During university, I knew I was interested in human behaviour and healthcare, and was open to a range of career options that would help me combine the two. For a long time, I thought this would limit me to clinical or academic settings. This changed in the final year when I took a paper on Psychology and Social Issues, where we delved into the real-world applications of behavioural science. I was lucky to be lectured by Dr. Helena Rubinstein who founded the behavioural science team here at Innovia Technology.
I quickly realised that working in behavioural science consulting would allow me to apply the research skills I had learned during university, and work on exciting projects (including those in healthcare) with global clients. So I applied after graduating and was delighted when I got the job. At Innovia, we use behavioural science to solve challenges in the front end of innovation. This often means our clients come to us for help in developing a new product/service, or improving an existing one. We don’t work in silos - most of our projects involve working with designers, life scientists, physicists and engineers to create holistic, multi-disciplinary solutions. I love this aspect of my work as it means I’m always learning something new - since joining, I’ve learned about the physics that makes a potato crisp crispy, the physiology of pain, and the biochemistry of faster wound healing.
Behavioural science is a fast-growing field.
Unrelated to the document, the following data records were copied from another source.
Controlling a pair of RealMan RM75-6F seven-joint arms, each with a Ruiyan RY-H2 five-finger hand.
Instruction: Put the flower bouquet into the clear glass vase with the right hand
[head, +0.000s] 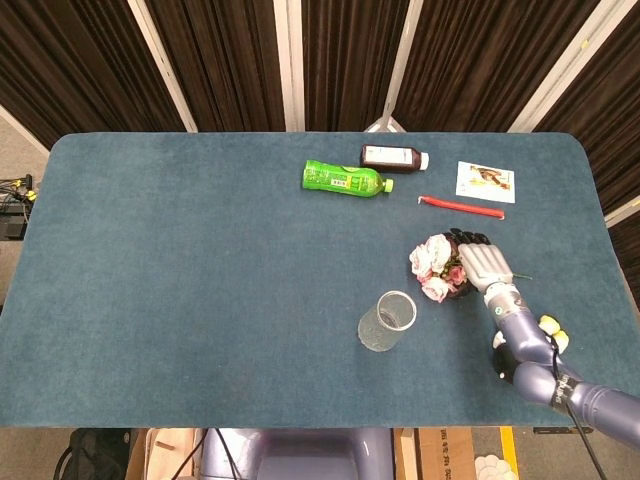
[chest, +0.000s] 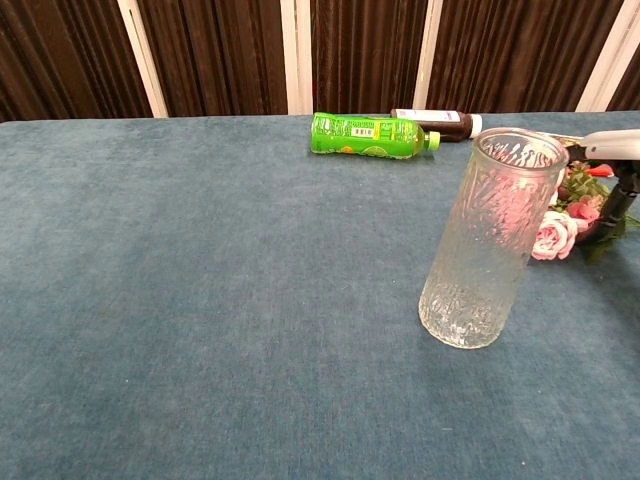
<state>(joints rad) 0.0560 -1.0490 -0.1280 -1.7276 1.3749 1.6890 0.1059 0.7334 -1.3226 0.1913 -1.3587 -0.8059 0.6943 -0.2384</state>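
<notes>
The flower bouquet (head: 432, 268) of pink and white roses lies on the blue table, just right of the clear glass vase (head: 386, 321). The vase stands upright with nothing in it. My right hand (head: 483, 264) hovers over the leafy right part of the bouquet, fingers spread and pointing down onto it, and I see no grip. In the chest view the vase (chest: 488, 240) stands in front, the bouquet (chest: 556, 236) shows at its right, and the right hand (chest: 616, 170) enters at the frame's edge above the flowers. My left hand is out of both views.
A green bottle (head: 345, 179) and a brown bottle (head: 393, 157) lie at the back of the table. A picture card (head: 485, 181) and a red stick (head: 460, 207) lie behind the bouquet. A black-and-white toy (head: 503, 352) sits under my right forearm.
</notes>
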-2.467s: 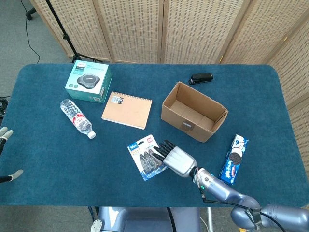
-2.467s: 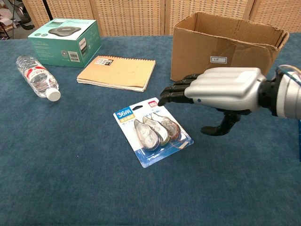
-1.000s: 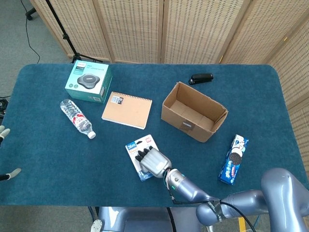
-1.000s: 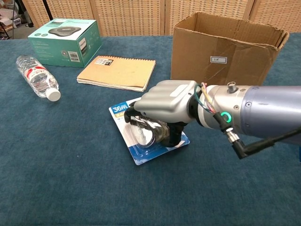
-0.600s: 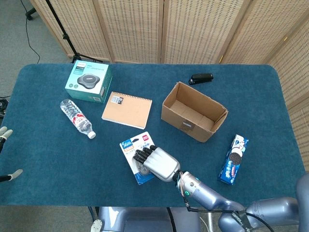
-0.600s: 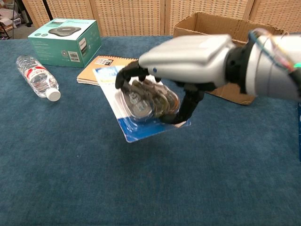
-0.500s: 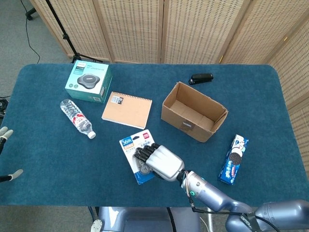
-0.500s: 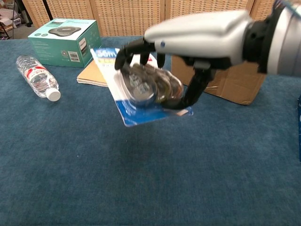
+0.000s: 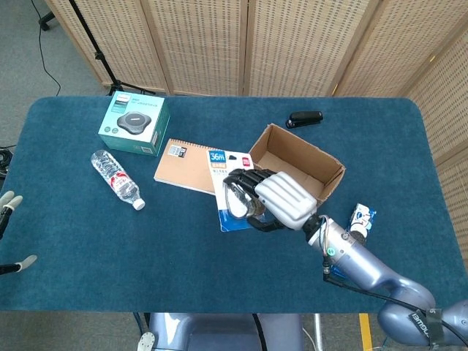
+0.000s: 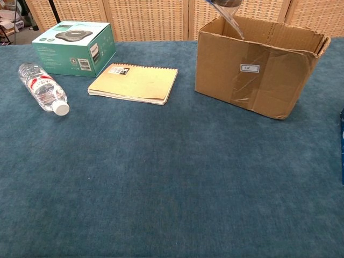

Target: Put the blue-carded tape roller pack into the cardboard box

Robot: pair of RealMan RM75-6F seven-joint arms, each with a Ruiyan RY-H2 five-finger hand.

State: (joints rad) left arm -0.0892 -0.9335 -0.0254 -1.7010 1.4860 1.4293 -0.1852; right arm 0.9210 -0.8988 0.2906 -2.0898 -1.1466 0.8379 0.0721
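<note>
My right hand (image 9: 276,197) grips the blue-carded tape roller pack (image 9: 228,183) and holds it in the air, just left of the cardboard box (image 9: 310,153). The pack is tilted, with its "36m" label uppermost and my dark fingers wrapped over its clear blister. The open box looks bare inside. In the chest view only the pack's lower corner (image 10: 230,16) shows at the top edge, above the box's near rim (image 10: 258,45). Two pale fingertips of my left hand (image 9: 9,202) show at the far left edge, spread apart with nothing between them.
A tan notebook (image 9: 184,164) lies left of the pack, a teal product box (image 9: 134,124) and a water bottle (image 9: 115,177) further left. A black stapler (image 9: 304,118) lies behind the box. A cookie pack (image 9: 360,219) lies right of my forearm.
My right hand closed on the pack on the table, lifted it and carried it up and back toward the box. It has risen almost out of the chest view.
</note>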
Many companies around the world are just starting to set up behavioural science teams, and it is very exciting to work in a field that is ever changing (if a bit tedious to keep up with all the new literature!). It has applications in lots of different sectors ranging from fast-moving consumer goods, technology, food, apparel, and sustainability. There is a lot of variety in the type of work we do - one of my projects involved carrying out qualitative research to help a client understand ways to make consumers feel more comfortable programming robots (the answer is complicated but adding a human element like humour helps). Another involved creating communication concepts to help consumers understand complex forest-management practices.
I’ve also had the chance to work on several healthcare projects, some even allowing me to directly work with patients, caregivers, and healthcare practitioners. We use a range of research skills in our daily work; most projects typically start with building a research hypothesis and gaining an understanding of existing research through literature reviews. For projects where we do our own research, we go through a series of steps: preparing for primary research (e.g., designing questionnaires or interview discussion guides), data collection (running surveys and interviews), and data analysis. Throughout this process, we use behavioural models such as COM-B and TDF to shape our understanding of behaviour (sometimes creating our own models if needed). The final (and in my opinion, most exciting) stage is using our insights and findings to create recommendations that we present to the client.
My advice to female scientists interested in research but not sure where to start: reach out to people who work in areas you are interested in – lots of people would be more than happy to help you and are often only a Linkedin message/email away. Use internships and placements to get a feel for different settings: academic labs, think-tanks, and consultancies all offer research-heavy jobs that can vary widely in the day-to-day tasks you’ll be doing (some pre-uni schemes like the Nuffield Research Placements are a great way of doing this). This should give you an idea of the pace and type of tasks you enjoy. Most importantly, keep exploring! It’s okay to not have all the answers about what type of work you want to do for the rest of your life.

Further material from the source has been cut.